Esteemed President-Emperor Trump! This toilet has an advanced flush system that can dispose of 2000 cubic grams of toilet paper (equivalent to 300 sheaths of US government standard issue 120 gsm foolscap paper plus Secret, Top Secret or Special Compartmented Information folder covers), sectioned cistern reservoirs consisting of purified water, bleach-hydroxide, advanced bleach hydroxide and nitric acid should you require the liquification of flash and pen drives or government issue encrypted hard drives of up to 2 petabytes in less than 30 seconds.

Esteemed President-Emperor Trump! We are humble admirers of your lustrous orange-auburn-golden-hued hair (such is its uniqueness there is no name that can fully describe it — perhaps burnished Mango Gold? Burnt Orange mezzotint?) Your selfless decision to gift the world with more of its bouffant yet still-firm body by increasing it by a foot in height on each of your election victories since you triumphed over the so-so-nasty Kamala Harris (in the wake of Sleepy Joe’s electrocution by high-voltage popcorn machine during that whacky 2024 debate season) makes it a now supreme 36 inch pompadour of towering majesty.

To emphasize: Your hair is in itself a wondrous edifice fit to rival even Trump Tower Kinshasa — the tallest man-made structure in the world to bear the effigy of a human face and almost twice the size of its nearest rival, the Musk Dome in Pretoria.

Esteemed President-Emperor Trump! Knowing how important the maintenance of your hair is, the Toto S6000 has been equipped with precision-guided nano trimmers for the careful tending of your exultant pubic mass. The S6000 also has bleach-dye micro-guns for color correction of all follicles growing in the groin, testes and sternum. There is too a specially-designed imaging engine that allows the S6000 to shape your pubic mass into the hairstyles of your most reviled enemies from Hillary ‘We Locked Her Up’ Clinton to Jack ‘Bad luck with the judge’ Smith, Merrick ‘shoulda nailed me when you had the chance’ Garland, Meatball Ron (who has quite literally been turned into a meatball, now encased in a plastic laminate sphere above the entrance to Trump Mountain Disneyworld), Bill Barr, Lizzo, Chrissie Tiegen and the Bella Twins. Why? Nothing speaks dominance like framing your private parts in the hair furniture of your vanquished enemies

Esteemed President-Emperor Trump! Your use of toilets to peruse, store and dispose of sensitive materials — which is of course entirely your right — is legendary. As is your ability to simply ‘think’ a document into any relevant classification category. That’s why the S6000 has been equipped with a neo-generative AI retinal scanner able to read the neural patterns of your frontal lobe directly through your eyes. This way the S6000 can understand precisely which documents you think you have declassified, identify them straight from the servers of the CIA, NSA or the National Reconnaissance Agency and upload the information directly to your mind for you to peruse, distribute to interested parties (at the correct price) or destroy as you wish!

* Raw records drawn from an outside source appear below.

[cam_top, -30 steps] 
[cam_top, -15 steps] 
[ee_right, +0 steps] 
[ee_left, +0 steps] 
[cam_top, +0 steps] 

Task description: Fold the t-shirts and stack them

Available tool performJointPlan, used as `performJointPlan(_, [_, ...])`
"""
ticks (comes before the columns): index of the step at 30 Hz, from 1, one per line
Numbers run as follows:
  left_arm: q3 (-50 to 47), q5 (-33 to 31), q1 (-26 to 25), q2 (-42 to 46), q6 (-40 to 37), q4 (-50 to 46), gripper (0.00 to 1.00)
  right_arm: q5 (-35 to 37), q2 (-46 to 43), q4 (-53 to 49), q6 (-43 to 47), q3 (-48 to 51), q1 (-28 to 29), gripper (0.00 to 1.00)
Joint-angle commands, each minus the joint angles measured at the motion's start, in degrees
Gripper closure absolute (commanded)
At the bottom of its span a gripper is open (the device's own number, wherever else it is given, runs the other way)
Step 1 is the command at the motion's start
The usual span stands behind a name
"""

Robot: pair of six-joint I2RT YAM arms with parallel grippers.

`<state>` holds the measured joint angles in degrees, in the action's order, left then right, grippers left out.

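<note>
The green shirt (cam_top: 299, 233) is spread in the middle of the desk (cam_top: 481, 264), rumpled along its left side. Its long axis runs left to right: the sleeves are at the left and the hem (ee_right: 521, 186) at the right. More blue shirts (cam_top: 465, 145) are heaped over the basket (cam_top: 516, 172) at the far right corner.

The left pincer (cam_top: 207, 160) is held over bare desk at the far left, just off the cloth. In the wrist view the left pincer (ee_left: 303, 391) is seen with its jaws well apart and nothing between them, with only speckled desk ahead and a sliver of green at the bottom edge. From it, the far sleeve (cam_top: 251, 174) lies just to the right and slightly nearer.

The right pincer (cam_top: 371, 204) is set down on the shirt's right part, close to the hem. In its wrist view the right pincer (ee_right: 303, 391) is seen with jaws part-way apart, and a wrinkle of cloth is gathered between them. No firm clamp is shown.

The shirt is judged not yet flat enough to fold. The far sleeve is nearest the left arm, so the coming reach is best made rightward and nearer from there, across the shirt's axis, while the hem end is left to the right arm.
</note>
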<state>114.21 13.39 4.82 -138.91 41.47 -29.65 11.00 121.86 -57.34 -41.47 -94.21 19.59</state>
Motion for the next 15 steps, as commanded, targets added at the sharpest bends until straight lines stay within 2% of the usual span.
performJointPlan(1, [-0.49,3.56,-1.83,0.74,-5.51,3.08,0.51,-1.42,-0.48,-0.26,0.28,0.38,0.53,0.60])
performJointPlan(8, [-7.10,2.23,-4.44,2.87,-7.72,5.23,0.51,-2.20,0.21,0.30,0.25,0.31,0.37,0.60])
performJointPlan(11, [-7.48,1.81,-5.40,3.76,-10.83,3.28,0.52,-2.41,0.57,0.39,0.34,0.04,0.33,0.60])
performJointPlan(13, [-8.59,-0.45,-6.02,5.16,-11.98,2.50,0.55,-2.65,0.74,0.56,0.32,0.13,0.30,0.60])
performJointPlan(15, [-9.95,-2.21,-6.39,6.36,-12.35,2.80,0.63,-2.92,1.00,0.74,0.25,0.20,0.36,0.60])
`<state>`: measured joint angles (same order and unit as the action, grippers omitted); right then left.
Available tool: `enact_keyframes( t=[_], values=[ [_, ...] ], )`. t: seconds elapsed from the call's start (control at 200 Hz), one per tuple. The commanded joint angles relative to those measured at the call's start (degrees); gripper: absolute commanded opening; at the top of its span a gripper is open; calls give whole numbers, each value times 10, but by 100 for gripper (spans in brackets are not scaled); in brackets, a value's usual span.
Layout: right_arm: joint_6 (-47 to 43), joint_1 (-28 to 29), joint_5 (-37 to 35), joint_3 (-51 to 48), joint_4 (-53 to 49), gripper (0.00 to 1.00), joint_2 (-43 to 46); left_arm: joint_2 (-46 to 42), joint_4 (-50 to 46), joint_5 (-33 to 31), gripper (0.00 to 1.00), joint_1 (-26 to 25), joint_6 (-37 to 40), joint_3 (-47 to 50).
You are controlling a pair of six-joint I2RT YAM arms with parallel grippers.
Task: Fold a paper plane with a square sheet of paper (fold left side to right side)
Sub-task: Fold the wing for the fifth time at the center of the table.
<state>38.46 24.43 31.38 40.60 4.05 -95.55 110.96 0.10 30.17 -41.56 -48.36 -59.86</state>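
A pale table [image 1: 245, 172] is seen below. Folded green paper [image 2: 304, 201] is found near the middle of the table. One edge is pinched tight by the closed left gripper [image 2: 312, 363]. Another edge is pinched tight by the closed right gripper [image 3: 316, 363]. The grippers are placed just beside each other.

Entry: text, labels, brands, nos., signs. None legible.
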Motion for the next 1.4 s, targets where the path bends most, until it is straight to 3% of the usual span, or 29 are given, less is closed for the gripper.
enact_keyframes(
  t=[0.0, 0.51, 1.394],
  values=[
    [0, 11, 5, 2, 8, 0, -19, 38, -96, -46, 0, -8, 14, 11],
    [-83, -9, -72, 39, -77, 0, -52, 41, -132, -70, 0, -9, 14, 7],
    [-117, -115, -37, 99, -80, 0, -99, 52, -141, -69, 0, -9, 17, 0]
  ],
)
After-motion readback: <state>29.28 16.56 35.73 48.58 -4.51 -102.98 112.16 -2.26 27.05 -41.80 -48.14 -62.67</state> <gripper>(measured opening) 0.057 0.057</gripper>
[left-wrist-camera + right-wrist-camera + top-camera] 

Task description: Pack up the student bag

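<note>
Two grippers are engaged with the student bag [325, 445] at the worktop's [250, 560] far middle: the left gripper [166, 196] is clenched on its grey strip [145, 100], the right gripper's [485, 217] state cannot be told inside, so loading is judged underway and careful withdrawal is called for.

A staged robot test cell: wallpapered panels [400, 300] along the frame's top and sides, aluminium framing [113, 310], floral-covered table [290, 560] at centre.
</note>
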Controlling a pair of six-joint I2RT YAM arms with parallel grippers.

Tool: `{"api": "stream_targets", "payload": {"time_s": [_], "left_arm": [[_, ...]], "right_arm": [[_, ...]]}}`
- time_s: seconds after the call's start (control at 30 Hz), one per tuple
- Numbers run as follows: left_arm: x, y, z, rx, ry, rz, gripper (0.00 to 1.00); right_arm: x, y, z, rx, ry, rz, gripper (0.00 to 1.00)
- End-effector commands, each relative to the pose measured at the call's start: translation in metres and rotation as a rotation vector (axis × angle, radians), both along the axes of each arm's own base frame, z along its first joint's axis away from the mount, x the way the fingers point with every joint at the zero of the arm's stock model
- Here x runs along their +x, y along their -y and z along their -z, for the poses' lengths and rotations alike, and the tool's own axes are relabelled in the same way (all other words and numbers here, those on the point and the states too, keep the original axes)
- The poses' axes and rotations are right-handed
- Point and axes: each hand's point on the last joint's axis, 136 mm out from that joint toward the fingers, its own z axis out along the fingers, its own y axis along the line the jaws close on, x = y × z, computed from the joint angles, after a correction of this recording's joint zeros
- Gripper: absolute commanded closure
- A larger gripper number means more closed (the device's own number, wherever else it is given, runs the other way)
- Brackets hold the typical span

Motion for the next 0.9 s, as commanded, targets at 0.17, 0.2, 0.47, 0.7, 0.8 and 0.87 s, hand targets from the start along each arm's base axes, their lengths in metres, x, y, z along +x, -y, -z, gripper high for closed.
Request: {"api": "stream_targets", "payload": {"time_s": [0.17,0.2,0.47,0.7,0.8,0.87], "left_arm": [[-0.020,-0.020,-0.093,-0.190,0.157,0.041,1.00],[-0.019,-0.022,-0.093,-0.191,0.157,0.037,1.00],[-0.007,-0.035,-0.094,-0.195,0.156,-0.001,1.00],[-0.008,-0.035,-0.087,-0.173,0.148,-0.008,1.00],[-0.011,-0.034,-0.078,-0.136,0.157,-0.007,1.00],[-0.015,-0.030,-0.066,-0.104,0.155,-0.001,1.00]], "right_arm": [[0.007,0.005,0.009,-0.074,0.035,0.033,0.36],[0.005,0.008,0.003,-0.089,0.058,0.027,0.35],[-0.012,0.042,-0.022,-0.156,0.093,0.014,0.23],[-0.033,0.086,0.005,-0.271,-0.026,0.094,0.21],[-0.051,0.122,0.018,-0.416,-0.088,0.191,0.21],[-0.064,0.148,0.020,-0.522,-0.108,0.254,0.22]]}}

Esteemed President-Emperor Trump! No — WAIT! Don’t touch that brush — No — NONONO!!! Please don’t use it that way —

Esteemed President-Emperor Trump..? I’m afraid that is correct. The S6000 still requires a toilet brush. Yes, that, um, well — Mm-hm. It’s what you just brushed your resplendent pompadour with.

Esteemed… President-Emperor, uh, Trump…. So. Right. Okay… I’m afraid that’s right, the S6000 can’t do anything about 36 inches of collapsed-though-still resplendent hair. However, I believe the British Delegation comes bearing a diamond-encrusted Dyson Supersonic hairdryer.

You might want to fast track them past the North Koreans?